Exercise description —
Reproduce the listing that follows with no differences at all.

Supplied material —
──────────────────────────────

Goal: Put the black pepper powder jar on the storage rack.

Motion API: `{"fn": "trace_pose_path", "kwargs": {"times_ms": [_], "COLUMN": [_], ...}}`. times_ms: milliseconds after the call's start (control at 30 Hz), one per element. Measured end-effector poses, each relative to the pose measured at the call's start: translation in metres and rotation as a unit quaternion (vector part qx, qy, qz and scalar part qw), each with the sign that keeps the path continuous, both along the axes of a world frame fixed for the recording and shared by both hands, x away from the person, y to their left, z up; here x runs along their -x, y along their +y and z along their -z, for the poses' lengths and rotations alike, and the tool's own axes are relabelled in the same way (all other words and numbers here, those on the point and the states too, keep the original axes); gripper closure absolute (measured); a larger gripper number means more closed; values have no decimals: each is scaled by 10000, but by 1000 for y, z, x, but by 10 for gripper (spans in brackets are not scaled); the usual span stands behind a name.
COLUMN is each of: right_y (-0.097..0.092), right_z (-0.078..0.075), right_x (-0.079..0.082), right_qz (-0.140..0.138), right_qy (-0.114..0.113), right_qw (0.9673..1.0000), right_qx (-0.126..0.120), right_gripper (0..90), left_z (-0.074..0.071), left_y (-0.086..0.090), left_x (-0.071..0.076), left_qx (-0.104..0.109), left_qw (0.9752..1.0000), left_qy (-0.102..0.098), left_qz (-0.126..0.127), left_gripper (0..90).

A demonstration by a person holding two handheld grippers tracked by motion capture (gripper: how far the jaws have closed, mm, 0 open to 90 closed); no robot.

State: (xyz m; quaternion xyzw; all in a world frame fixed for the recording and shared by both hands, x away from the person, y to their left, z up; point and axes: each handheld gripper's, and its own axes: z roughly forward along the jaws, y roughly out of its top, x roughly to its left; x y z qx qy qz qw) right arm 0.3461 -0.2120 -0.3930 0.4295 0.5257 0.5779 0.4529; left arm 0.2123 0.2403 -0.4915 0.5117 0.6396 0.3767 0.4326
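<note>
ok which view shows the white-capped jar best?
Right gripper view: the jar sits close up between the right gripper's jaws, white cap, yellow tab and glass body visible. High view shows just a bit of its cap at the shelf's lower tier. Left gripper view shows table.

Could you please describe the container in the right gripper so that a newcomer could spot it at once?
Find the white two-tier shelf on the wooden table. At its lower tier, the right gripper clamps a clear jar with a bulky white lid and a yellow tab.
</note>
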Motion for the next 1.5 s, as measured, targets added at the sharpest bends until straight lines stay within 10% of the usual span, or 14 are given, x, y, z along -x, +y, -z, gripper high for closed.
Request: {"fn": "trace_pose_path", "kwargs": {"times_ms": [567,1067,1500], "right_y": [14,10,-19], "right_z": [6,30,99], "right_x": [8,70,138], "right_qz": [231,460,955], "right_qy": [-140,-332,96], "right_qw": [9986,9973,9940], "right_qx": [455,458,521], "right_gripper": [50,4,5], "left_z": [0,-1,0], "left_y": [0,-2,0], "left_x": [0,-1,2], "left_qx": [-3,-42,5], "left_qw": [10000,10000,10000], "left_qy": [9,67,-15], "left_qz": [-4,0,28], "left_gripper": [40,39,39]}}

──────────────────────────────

Exercise answer —
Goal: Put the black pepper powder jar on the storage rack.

Motion API: `{"fn": "trace_pose_path", "kwargs": {"times_ms": [_], "COLUMN": [_], ...}}`. times_ms: milliseconds after the call's start (control at 30 Hz), one per element. Measured end-effector poses, each relative to the pose measured at the call's start: translation in metres and rotation as a unit quaternion (vector part qx, qy, qz and scalar part qw), each with the sign that keeps the path continuous, both along the axes of a world frame fixed for the recording and shared by both hands, x away from the person, y to their left, z up; here x runs along their -x, y along their +y and z along their -z, for the poses' lengths and rotations alike, and the tool's own axes are relabelled in the same way (all other words and numbers here, those on the point and the states too, keep the original axes); gripper closure absolute (measured); a larger gripper number means more closed; values have no decimals: each is scaled by 10000, but by 1000 for y, z, x, but by 10 for gripper (spans in brackets are not scaled); the usual span stands behind a name.
COLUMN is each of: right_y (-0.097..0.092), right_z (-0.078..0.075), right_x (-0.079..0.082), right_qz (-0.140..0.138), right_qy (-0.114..0.113), right_qw (0.9673..1.0000), right_qx (-0.126..0.120), right_gripper (0..90), left_z (-0.074..0.071), left_y (-0.086..0.090), left_x (-0.071..0.076), left_qx (-0.104..0.109), left_qw (0.9752..1.0000), left_qy (-0.102..0.098), left_qz (-0.126..0.127), left_gripper (0..90).

A demonstration by a person holding two handheld grippers tracked by motion capture (gripper: how far the jaws have closed, mm, 0 open to 90 closed); no robot.

State: (xyz m; quaternion xyzw; all in a world frame fixed for the recording and shared by both hands, x away from the person, y to their left, z up; point and axes: each handheld gripper's, and its own axes: z roughly forward along the jaws, y roughly out of its top, x roughly to its left; x y z qx qy qz qw) right arm 0.3461 -0.2120 -0.3930 0.4295 0.5257 0.5779 0.4529; left arm 0.2123 0.2403 -0.4915 0.5117 0.6396 0.3767 0.4326
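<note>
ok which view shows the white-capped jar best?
Right gripper view: the jar sits close up between the right gripper's jaws, white cap, yellow tab and glass body visible. High view shows just a bit of its cap at the shelf's lower tier. Left gripper view shows table.

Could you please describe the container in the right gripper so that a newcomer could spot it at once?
Find the white two-tier shelf on the wooden table. At its lower tier, the right gripper clamps a clear jar with a bulky white lid and a yellow tab.
</note>
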Motion for the next 1.5 s, as measured, targets added at the sharpest bends until straight lines stay within 10% of the usual span, or 14 are given, x, y, z along -x, +y, -z, gripper high for closed.
Request: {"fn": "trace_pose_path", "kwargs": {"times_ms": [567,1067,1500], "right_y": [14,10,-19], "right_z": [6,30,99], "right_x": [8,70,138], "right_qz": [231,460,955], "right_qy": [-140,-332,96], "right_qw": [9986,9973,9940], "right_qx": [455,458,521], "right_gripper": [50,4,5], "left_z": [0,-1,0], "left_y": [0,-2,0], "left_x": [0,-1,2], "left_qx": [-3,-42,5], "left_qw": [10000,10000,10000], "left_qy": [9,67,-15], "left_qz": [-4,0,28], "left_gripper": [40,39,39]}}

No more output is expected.